#### [TASK TO COMPLETE]
For every entry that follows, return the words exactly and omit any picture.

(Extracted data entries)

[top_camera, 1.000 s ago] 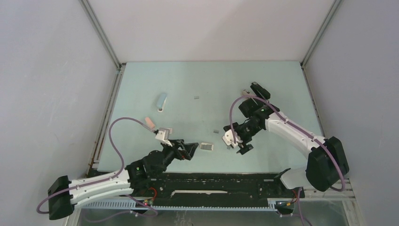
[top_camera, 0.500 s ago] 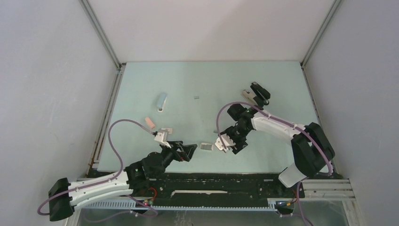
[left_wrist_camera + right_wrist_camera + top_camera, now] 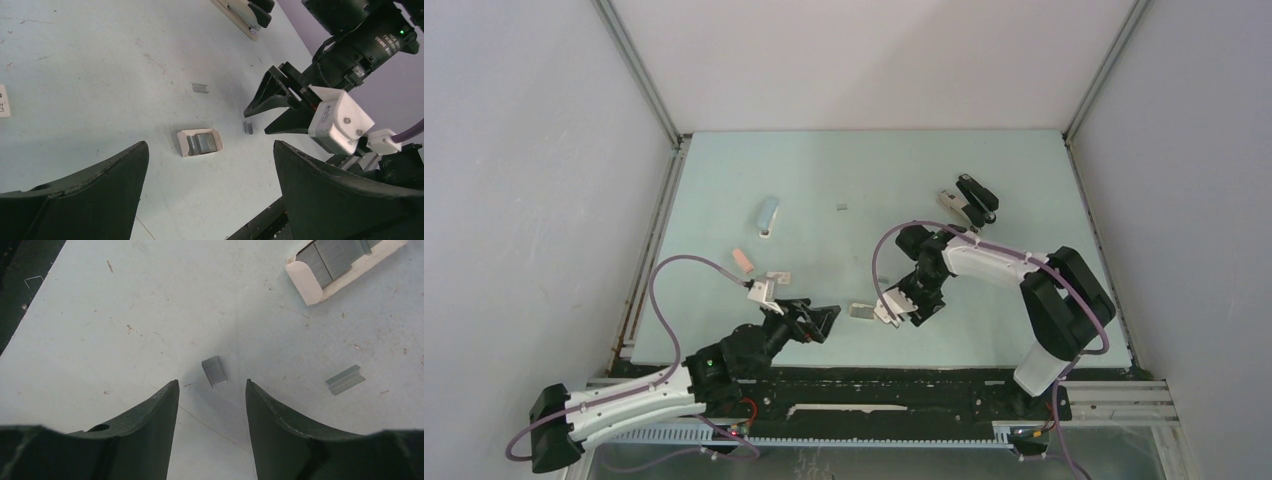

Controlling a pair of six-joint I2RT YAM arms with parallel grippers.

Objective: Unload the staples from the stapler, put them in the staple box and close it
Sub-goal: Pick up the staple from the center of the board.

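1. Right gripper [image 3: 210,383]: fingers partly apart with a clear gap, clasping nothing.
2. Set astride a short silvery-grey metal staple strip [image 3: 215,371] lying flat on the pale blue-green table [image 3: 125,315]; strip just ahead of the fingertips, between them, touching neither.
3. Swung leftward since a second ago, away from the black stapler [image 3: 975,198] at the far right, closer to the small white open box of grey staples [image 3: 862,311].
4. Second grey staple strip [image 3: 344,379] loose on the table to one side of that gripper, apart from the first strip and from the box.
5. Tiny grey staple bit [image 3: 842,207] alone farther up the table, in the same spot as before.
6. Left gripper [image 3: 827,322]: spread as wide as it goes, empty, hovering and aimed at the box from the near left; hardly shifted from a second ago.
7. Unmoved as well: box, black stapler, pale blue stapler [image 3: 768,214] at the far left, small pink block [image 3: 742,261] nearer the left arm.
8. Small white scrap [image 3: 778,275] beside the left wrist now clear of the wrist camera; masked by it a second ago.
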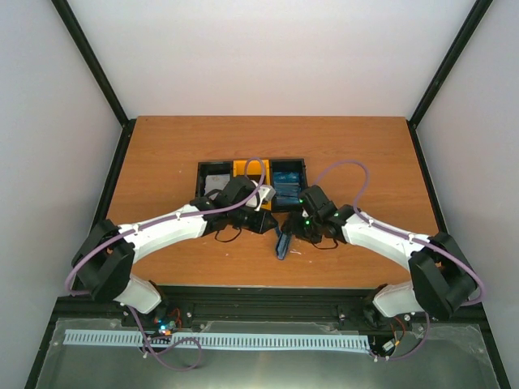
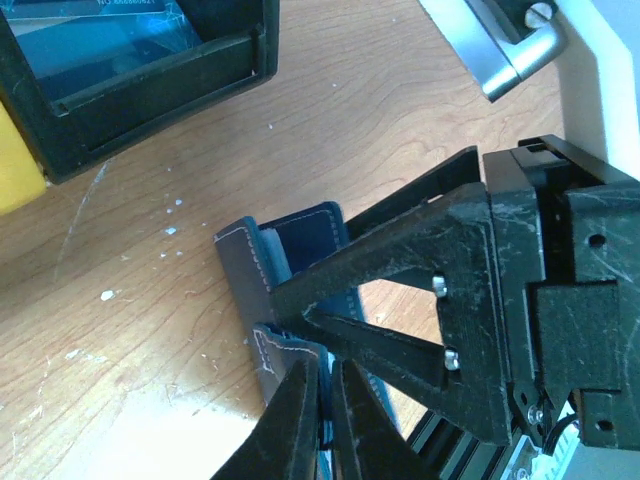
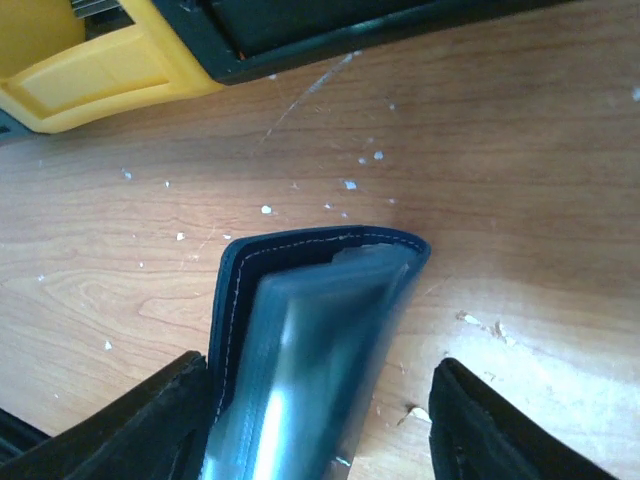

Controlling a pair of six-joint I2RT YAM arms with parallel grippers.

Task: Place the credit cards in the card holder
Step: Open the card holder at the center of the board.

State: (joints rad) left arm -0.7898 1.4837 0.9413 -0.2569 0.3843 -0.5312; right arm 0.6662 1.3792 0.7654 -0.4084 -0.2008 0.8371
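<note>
Between right pincer tips, card holder, left pincer gripping

The top camera sits high at the near side, looking down and forward over the whole table from a distance. Both wrist cameras ride low, tight to the wood, facing away — each catches the card holder and the bin tray edge, seen overhead too.
</note>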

#### [WRITTEN REPLY]
[top_camera, 1.000 s ago] 
[top_camera, 0.500 s ago] 
[left_wrist_camera + right_wrist_camera + top_camera, now] 

Controlling a pair of six-joint I2RT YAM arms with parallel grippers.

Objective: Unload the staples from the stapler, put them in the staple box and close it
Sub-goal: Pick up the staple from the center of the board.

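1. Right gripper [image 3: 210,383]: fingers partly apart with a clear gap, clasping nothing.
2. Set astride a short silvery-grey metal staple strip [image 3: 215,371] lying flat on the pale blue-green table [image 3: 125,315]; strip just ahead of the fingertips, between them, touching neither.
3. Swung leftward since a second ago, away from the black stapler [image 3: 975,198] at the far right, closer to the small white open box of grey staples [image 3: 862,311].
4. Second grey staple strip [image 3: 344,379] loose on the table to one side of that gripper, apart from the first strip and from the box.
5. Tiny grey staple bit [image 3: 842,207] alone farther up the table, in the same spot as before.
6. Left gripper [image 3: 827,322]: spread as wide as it goes, empty, hovering and aimed at the box from the near left; hardly shifted from a second ago.
7. Unmoved as well: box, black stapler, pale blue stapler [image 3: 768,214] at the far left, small pink block [image 3: 742,261] nearer the left arm.
8. Small white scrap [image 3: 778,275] beside the left wrist now clear of the wrist camera; masked by it a second ago.
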
Controlling a pair of six-joint I2RT YAM arms with parallel grippers.

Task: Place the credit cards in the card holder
Step: Open the card holder at the center of the board.

State: (joints rad) left arm -0.7898 1.4837 0.9413 -0.2569 0.3843 -0.5312; right arm 0.6662 1.3792 0.7654 -0.4084 -0.2008 0.8371
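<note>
Between right pincer tips, card holder, left pincer gripping

The top camera sits high at the near side, looking down and forward over the whole table from a distance. Both wrist cameras ride low, tight to the wood, facing away — each catches the card holder and the bin tray edge, seen overhead too.
</note>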

This finishes the answer to the exercise.